Lettre à Monsieur Guy Losbar, président du Congrès des éus de Guadeloupe

Monsieur le président,
La Commission mixte ad hoc, après sept mois d’un silence assourdissant, a convoqué une conférence de presse le lundi 19 janvier pour annoncer la poursuite de ses travaux.
Il est évident que la «sortie du bois» de cette commission installée par le Conseil régional et le Conseil départemental pour préparer, disent-ils, les travaux du Congrès sur la question de l’évolution institutionnelle n’est pas anodine. Elle intervient, coïncidence ou tentative d’extirper les présidents des collectivités colonisées du piège dans lequel ils se sont enfoncés avec «l’Appel de Fort-de-France», après la désignation par le président de la République de deux experts pour cadrer les débats sur l’avenir de la Guadeloupe.
Cette conférence de presse fait suite à une lettre que vous avez adressée aux organisations politiques, les invitant à une rencontre dans le cadre de la Commission ad hoc, afin d’échanger sur leur vision, leur position et leurs suggestions sur les thématiques adoptées au sein de la deuxième résolution du Congrès du 07 juin 2023.
Cette démarche est surprenante et interpelle car vous avez, précisément à l’occasion du 17e Congrès, enregistré les propositions des organisations politiques sur la question institutionnelle, mais aussi leur vision sur un projet guadeloupéen de société.
En fait, vous persistez dans votre choix idéologique et politique à vouloir définir l’avenir de la Guadeloupe dans un cadre captif et élitiste en dehors des organisations politiques et sociales qui représentent aussi le pays réel.
Car, pour avoir largement développé aussi bien au 17e congrès, au colloque à l’Université des Antilles, au forum du Sénat et lors des débats publics du GUSR, l’idée de co-construction du projet guadeloupéen, vous devez comprendre que vous empruntez le chemin du discrédit politique en ramenant l’apport des organisations politiques et sociales à une simple consultation. Est-ce par peur du peuple ?
Les élus du Congrès qui ont une légitimité issue de leur élection dans un cadre précis, n’ont pas de mandat pour définir seuls l’avenir du peuple guadeloupéen.
Les universitaires guadeloupéens auto-proclamés experts, malgré leurs compétences reconnues dans le domaine de leur formation, restent des techniciens qui peuvent et doivent éclairer sur la faisabilité des choix qui sont faits dans le cadre de la co-construction.
Quant aux «experts extérieurs» choisis par vous ou imposés par le président de la République française, ils ne peuvent aucunement intervenir au stade actuel de l’élaboration en co-construction de notre projet guadeloupéen.

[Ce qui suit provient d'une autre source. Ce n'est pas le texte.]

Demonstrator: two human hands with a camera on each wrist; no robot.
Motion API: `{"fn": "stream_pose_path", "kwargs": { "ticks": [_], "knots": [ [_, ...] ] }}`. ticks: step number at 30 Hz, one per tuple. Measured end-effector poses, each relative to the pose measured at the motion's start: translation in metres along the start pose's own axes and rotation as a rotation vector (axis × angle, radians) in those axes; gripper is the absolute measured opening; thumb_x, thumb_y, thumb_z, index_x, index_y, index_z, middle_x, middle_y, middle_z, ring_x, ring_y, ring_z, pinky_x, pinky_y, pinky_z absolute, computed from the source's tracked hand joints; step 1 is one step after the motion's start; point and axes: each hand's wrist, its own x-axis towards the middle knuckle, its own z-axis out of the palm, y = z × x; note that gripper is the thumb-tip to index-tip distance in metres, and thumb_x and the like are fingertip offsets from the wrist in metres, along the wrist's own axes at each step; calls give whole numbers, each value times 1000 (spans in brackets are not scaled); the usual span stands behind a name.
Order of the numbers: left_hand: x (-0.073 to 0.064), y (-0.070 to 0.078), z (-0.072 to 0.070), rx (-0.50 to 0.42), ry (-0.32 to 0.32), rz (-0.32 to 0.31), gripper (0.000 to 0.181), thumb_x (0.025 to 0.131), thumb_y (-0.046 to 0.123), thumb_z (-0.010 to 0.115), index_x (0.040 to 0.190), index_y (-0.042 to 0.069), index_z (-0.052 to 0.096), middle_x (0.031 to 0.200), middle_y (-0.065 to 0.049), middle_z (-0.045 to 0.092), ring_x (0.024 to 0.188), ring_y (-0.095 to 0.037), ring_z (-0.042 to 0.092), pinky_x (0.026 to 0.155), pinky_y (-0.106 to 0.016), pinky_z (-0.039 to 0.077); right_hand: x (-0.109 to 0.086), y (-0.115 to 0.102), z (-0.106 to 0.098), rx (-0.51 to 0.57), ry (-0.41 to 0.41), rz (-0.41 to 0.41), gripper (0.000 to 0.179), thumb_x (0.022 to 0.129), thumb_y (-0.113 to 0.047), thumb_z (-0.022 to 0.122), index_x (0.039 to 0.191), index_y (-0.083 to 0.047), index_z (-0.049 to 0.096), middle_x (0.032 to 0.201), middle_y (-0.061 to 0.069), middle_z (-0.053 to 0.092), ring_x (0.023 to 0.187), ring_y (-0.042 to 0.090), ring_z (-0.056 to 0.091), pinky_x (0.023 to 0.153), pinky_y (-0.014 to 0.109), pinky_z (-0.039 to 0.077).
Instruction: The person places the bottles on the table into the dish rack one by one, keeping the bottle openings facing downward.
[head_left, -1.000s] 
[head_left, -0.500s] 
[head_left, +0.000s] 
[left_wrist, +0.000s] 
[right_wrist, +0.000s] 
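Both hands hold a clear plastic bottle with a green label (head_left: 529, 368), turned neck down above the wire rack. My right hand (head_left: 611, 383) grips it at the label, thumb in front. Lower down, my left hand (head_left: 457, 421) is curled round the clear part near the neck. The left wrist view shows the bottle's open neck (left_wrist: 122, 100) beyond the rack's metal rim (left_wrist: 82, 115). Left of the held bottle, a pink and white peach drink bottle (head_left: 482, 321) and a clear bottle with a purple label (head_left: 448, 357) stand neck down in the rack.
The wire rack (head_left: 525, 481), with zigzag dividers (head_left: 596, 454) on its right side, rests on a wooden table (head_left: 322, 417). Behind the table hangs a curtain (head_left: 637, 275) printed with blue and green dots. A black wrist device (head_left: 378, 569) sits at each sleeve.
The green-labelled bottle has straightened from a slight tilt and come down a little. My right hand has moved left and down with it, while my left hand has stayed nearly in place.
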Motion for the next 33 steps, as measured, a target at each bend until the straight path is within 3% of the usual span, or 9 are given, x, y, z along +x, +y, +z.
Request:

Pour toutes ces raisons, nous nous adressons à vous, Monsieur le président du Congrès, pour vous renouveler nos propositions d’une démarche réellement démocratique pour co-construire un projet de statut politique qui sera l’expression du choix éclairé des Guadeloupéens. Il faut donc :
- Ouvrir les 7 ateliers de la Commission ad hoc que vous avez mis en place, aux organisations politiques, économiques, sociales et culturelles pour donner sens à la co-construction que vous prônez.
- Organiser un véritable Congrès du peuple à travers des débats publics directs où des propositions concrètes seront validées
- Présenter au vote du Congrès des Élus le projet issus de la co-construction.
- Engager la discussion avec le pouvoir français sur la base du projet guadeloupéen validé par le Congrès et les assemblées locales.
Monsieur le président, Les communistes guadeloupéens qui depuis quatre-vingt ans, se tiennent, sans trébucher sur le front de la lutte de libération des travailleurs et de la totale émancipation de notre peuple, sont en ordre de marche, prêts à apporter leur contribution et à assumer leur responsabilité pour permettre au pays de franchir une nouvelle étape historique.
Le suffrage universel vous a placé en situation, si vous savez entendre le «bruit de l’herbe qui pousse» de contribuer à ce mouvement qualitatif en marche dans notre société.
Veuillez recevoir, Monsieur le président du Congrès, l’assurance de mes salutations distinguées.